Travel east from Borger on the road to Buinen and after 1 km you will see, about 100 metres to the right, two hunebeds – D28 and D29. The original signpost remains but it is in a sorry state. Park the car on the verge and walk along the grassy path towards the two hunebeds, which are of similar size. D28, in the top photo, has three lintels and all 8 of its uprights as well as 2 keystones. The most easterly lintel and the portal stones are missing. In 1927 Van Giffen found 2 loops of copper wire in the tomb; the oldest metal jewellery found in the Netherlands. D29 has never been thoroughly excavated.

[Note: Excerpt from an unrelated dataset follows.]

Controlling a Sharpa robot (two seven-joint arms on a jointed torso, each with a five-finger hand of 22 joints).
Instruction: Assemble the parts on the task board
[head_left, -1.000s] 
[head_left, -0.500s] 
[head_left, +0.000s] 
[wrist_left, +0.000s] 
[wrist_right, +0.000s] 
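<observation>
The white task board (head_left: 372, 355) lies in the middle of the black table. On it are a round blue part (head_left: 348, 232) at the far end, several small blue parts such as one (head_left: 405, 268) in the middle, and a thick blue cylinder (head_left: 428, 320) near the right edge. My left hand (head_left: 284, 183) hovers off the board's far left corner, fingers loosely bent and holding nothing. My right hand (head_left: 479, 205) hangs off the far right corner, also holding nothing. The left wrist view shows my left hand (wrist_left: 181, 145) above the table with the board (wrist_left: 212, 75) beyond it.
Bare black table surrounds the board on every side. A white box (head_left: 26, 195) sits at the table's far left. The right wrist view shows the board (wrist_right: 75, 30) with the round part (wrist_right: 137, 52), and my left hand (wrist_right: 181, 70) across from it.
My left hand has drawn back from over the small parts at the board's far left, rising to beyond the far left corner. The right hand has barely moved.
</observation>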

D29 has two large, very flat lintels, one of which has slipped down into the tomb. One lintel is missing. This hunebed still has two portal stones and the 10 side- and keystones are more or less complete. The two lintels of D29 were perhaps made from one single piece. This led Frits Bom, author and TV presenter, to claim in his book “The Mystery of the Hunebeds” that the hunebed builders were familiar with advanced techniques of splitting rocks. Advanced or not, most archaeologists accept the possibility that some stones were split. In any case, the almost perfectly flat surfaces of many hunebed stones are quite remarkable, although it is unclear how this was achieved. Possible methods include driving wedges into splits, or alternate heating with fire and cooling with water.
There are no facilities for visitors at these hunebeds, but a surrounding ring of trees makes this a very pleasant place.
Location of hunebed D28
Visit of Professor van Giffen in 1918
Van Giffen stated: “The hunebed is in a good state, although incomplete and damaged, with the 4th lintel missing”. All 8 side- and 2 keystones are present and in the correct original position. The hunebed was purchased by the State in 1871.
(Source: Atlas of “De Hunebedden in Nederland”, dr.A.E.van Giffen)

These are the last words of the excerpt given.